A month ago Susan Boyle was unknown. A 47 year old from Blackburn, West Lothian Susan lives with her 10 year old cat, Pebbles, having spent much of her adult life caring for mother who died, aged 91, two years ago. She lives in a council house and does voluntary work in her church. She appeared on 11th April on “Britain’s Got Talent” to the derision of the judges and audience. She didn’t look like a star.

By common consent she looked middle aged and frumpy and when she declared that her dream was to sing like Elaine Page the audience looked at her in derision, like the mocking spectators at the Roman Coliseum. It was painful. When asked what had stood in her way she simply pointed out that she had never been given the chance. But now her chance had come.

The rest is history. She sang like an angel. Her commanding but delicate voice instantly melted the hearts of the judges and the audience and within moments there was spontaneous applause. Her performance of “I dreamed a dream” from Les Miserables was compelling and the entire audience gave her an instinctive standing ovation. There have already been over 100 million hits on the website to hear her performance.

It’s a good story … but there’s much more to it than that. Here is a parable for our day which needs to be listened to with the greatest of care. At first, the judges and the audience wanted to write Susan off because she didn’t look right. She didn’t look like a singer. She didn’t look like a star. But in an instant they had to revise their opinion when she shared her gift.

This preoccupation with image isn’t a new idea. When Samuel went in search of a king he was immediately impressed by Jesse’s son Eliab. He looked right, and Samuel, the holy man, concluded that this was the Lord’s anointed. But he wasn’t thinking along God’s lines and he had to learn a very important lesson, “Mortals look on the outward appearance, but the Lord looks on the heart.” 1 Samuel 16.7. David wasn’t considered at first because he was the youngest. Indeed his youth so obviously disqualified him that they hadn’t even bothered to bring him in from the fields! But he was God’s man.

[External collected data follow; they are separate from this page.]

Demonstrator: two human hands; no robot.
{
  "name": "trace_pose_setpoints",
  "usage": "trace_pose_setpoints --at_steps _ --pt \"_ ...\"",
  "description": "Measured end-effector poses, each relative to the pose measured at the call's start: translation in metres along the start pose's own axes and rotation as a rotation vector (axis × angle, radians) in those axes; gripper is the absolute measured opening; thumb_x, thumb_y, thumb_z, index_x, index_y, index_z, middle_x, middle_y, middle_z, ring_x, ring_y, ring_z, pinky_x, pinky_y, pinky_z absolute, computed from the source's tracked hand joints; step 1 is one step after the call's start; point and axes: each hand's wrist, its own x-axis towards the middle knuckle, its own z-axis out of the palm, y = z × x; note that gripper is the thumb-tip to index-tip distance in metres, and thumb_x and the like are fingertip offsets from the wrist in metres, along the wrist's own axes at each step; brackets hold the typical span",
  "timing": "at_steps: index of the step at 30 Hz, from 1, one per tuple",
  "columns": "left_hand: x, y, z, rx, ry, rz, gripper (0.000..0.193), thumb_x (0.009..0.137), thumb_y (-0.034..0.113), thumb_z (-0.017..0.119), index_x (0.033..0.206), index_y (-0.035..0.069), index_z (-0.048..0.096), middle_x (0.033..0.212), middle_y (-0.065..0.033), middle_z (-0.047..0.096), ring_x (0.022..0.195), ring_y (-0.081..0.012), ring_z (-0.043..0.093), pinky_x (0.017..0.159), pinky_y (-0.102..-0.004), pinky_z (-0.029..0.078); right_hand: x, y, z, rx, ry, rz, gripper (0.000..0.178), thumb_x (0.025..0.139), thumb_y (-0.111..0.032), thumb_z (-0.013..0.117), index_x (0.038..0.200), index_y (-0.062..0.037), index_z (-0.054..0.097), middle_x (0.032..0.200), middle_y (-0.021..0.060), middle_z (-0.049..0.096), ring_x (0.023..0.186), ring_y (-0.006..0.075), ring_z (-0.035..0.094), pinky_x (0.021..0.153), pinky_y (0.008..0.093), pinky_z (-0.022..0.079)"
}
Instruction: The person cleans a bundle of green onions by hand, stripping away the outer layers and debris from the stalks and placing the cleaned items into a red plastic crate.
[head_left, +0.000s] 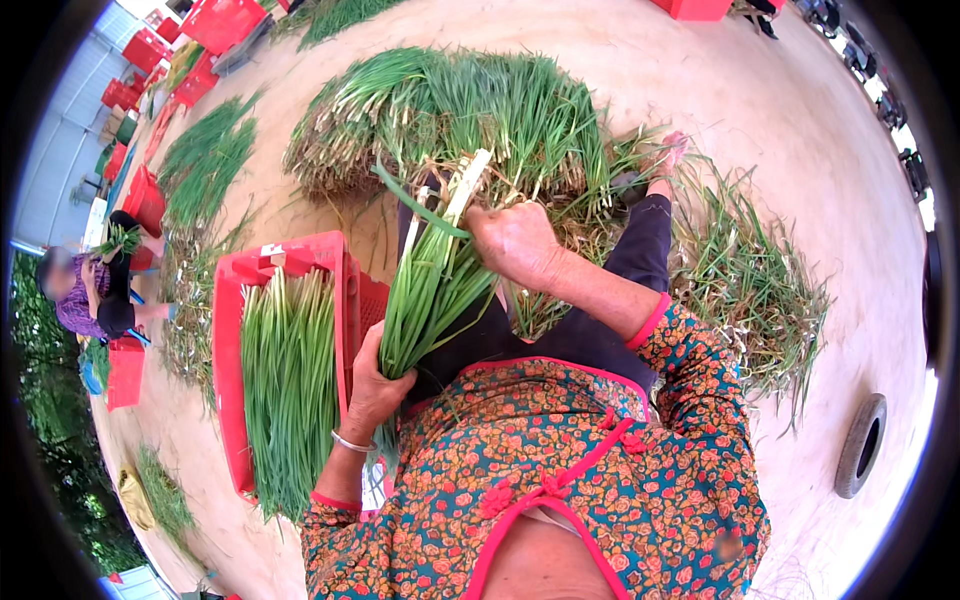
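Note:
A bunch of garlic chives [425, 285] slants up in front of my lap, pale stem ends pointing away from me. My left hand [378, 385], a bangle on its wrist, is wrapped round the leafy lower part. Closed beside the stems, my right hand [515, 243] has its fingers curled in at the pale end; what they pinch is hidden. One broad leaf [420, 205] bends across the bunch close to it. Left of my knees, a red crate [228, 380] holds neatly laid garlic chives [290, 390], stems at the far end.
A large heap of untrimmed chives [470, 110] lies beyond my feet. Loose leaf scraps [750, 275] cover the floor on the right, with a tire [860, 445] farther out. At far left sits another person [95, 285] holding greens, near red crates [145, 200] and more chives [208, 160].

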Motion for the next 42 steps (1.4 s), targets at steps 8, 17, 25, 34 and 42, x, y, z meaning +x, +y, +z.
trace_pose_setpoints --at_steps 8,17,25,34,42 --pt "-0.008 -0.003 -0.001 -0.399 -0.052 -0.334 0.045 0.062 -0.008 0.065 0.105 0.001 0.057 0.093 -0.0013 0.063 0.084 -0.0097 0.057 0.08 -0.0256 0.047 -0.039 0.193 -0.046 -0.457 0.469 0.539 0.008 0.077 -0.013 0.057 0.08 -0.0069 0.053 0.058 0.0126 0.061 0.052 0.0298 0.062 0.05 0.0418 0.051" --pt "-0.006 -0.001 0.01 -0.257 -0.004 -0.192 0.042 0.065 -0.007 0.062 0.106 0.0 0.057 0.091 -0.0016 0.063 0.083 -0.0089 0.057 0.079 -0.0244 0.047 -0.023 0.033 -0.07 0.876 0.242 0.457 0.024 0.086 -0.021 0.062 0.09 0.0019 0.066 0.072 0.0109 0.065 0.062 0.0141 0.059 0.058 0.0303 0.048" --pt "-0.011 0.0 0.016 -0.06 0.082 -0.061 0.052 0.064 -0.008 0.062 0.114 0.0 0.055 0.106 -0.0116 0.062 0.1 -0.0223 0.06 0.089 -0.0313 0.046 -0.017 -0.047 -0.028 1.468 -0.412 0.751 0.014 0.081 -0.018 0.068 0.082 -0.0034 0.066 0.051 -0.0017 0.049 0.039 0.0057 0.039 0.034 0.0218 0.026" --pt "-0.015 -0.002 0.018 0.042 0.158 -0.026 0.055 0.065 -0.008 0.061 0.118 0.002 0.053 0.11 -0.0137 0.061 0.105 -0.0268 0.059 0.09 -0.0335 0.046 -0.067 0.065 -0.088 2.439 0.597 0.456 0.02 0.084 -0.021 0.062 0.091 -0.0023 0.06 0.043 -0.0102 0.031 0.034 0.0047 0.023 0.04 0.0236 0.02" --pt "-0.006 0.013 0.025 0.288 0.17 0.178 0.049 0.07 -0.002 0.06 0.119 0.003 0.055 0.112 -0.0148 0.06 0.102 -0.0314 0.06 0.085 -0.0356 0.049 -0.066 0.044 -0.069 1.529 0.498 0.715 0.037 0.089 -0.041 0.058 0.086 -0.004 0.06 0.057 -0.0046 0.044 0.049 0.0054 0.039 0.043 0.0211 0.032"
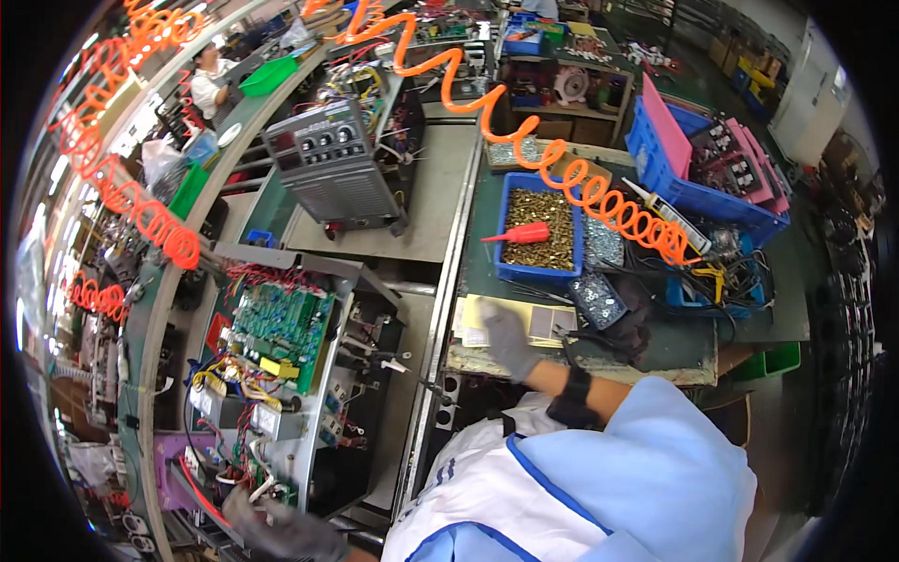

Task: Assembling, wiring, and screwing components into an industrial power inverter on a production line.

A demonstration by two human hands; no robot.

It’s very easy for us to get sucked into our society’s conventional ways of thinking – that image is everything. But it isn’t. Indeed image can be profoundly misleading. I’ll never forget the church secretary who told me about the day when the deacons’ meeting in her church were due to meet a prospective minister. He came at the right time and the church secretary went to the door to greet him. Through the frosted window in the front door she saw the shape of the prospective minister, and immediately recognized that the shape (without telling you what it was!) was not in any way the shape that she had in mind for her new minister. But as they spoke, and as he met the church, they recognized that he was God’s choice for their church.

Thinking in God’s way is always a challenge to us, and hopefully the parable of Susan Boyle will remind us of the crucial importance of looking beyond the image.